### The data
-- Opening Marker --
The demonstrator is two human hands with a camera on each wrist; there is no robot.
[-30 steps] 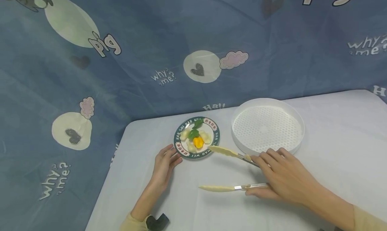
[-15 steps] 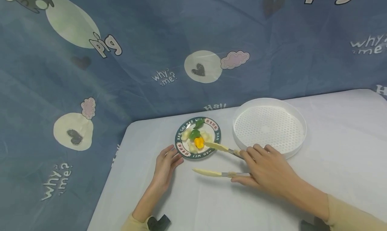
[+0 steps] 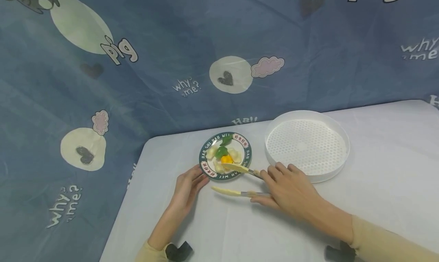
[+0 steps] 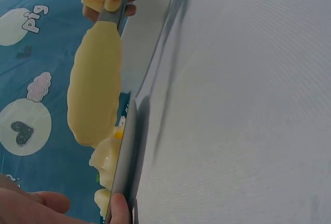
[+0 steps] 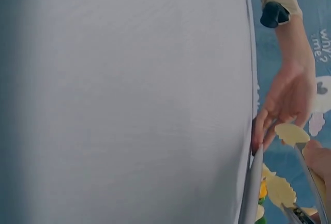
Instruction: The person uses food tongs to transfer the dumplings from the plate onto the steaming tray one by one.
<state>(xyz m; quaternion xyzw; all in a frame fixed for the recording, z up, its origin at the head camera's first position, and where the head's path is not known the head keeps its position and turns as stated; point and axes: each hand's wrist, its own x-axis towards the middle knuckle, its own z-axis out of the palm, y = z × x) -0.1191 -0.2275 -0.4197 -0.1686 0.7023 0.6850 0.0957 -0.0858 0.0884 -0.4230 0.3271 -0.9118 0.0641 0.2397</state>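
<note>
Tongs (image 3: 237,168) are gripped in the right hand (image 3: 291,191), fingers curled round the metal arms; arms parted, yellow leaf-shaped tips with scalloped edges. Upper tip is held over the near side of the round plate (image 3: 203,153), beside the yellow piece (image 3: 226,159); contact can't be told. Plate rim is touched by the left hand (image 3: 186,187), fingers loosely extended. Plate is placed by the far edge of the tabletop (image 3: 384,151), toward the far left corner: green lettered rim, white centre, topped with smooth pale lumps (image 3: 235,154) and green pieces (image 3: 221,152). Round white tray (image 3: 305,140), raised wall, perforated floor, is set along the far edge, right of the plate. Creased blue printed cloth (image 3: 164,37) is hung behind
</note>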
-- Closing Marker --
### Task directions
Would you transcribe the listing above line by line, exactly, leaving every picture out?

### Solution to this exercise
The demonstrator is two human hands with a camera on each wrist; there is no robot.
[-30 steps] 
[-15 steps] 
[+0 steps] 
[+0 steps] 
[+0 steps] 
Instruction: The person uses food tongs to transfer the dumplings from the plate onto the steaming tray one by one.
<state>(xyz m; quaternion xyzw; all in a frame fixed for the recording, z up, its origin at the head camera's first position, and where the head's path is not known the head keeps its position and turns as stated; point and axes: each hand's wrist, its own x-axis towards the middle knuckle, its own z-axis out of the palm, y = z × x) -0.1191 -0.2275 -0.4197 -0.1686 0.7023 0.6850 0.0957 -0.0858 0.0884 -0.4230 0.3271 -0.9118 0.0641 0.2397</state>
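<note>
Tongs (image 3: 237,168) are gripped in the right hand (image 3: 291,191), fingers curled round the metal arms; arms parted, yellow leaf-shaped tips with scalloped edges. Upper tip is held over the near side of the round plate (image 3: 203,153), beside the yellow piece (image 3: 226,159); contact can't be told. Plate rim is touched by the left hand (image 3: 186,187), fingers loosely extended. Plate is placed by the far edge of the tabletop (image 3: 384,151), toward the far left corner: green lettered rim, white centre, topped with smooth pale lumps (image 3: 235,154) and green pieces (image 3: 221,152). Round white tray (image 3: 305,140), raised wall, perforated floor, is set along the far edge, right of the plate. Creased blue printed cloth (image 3: 164,37) is hung behind
</note>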

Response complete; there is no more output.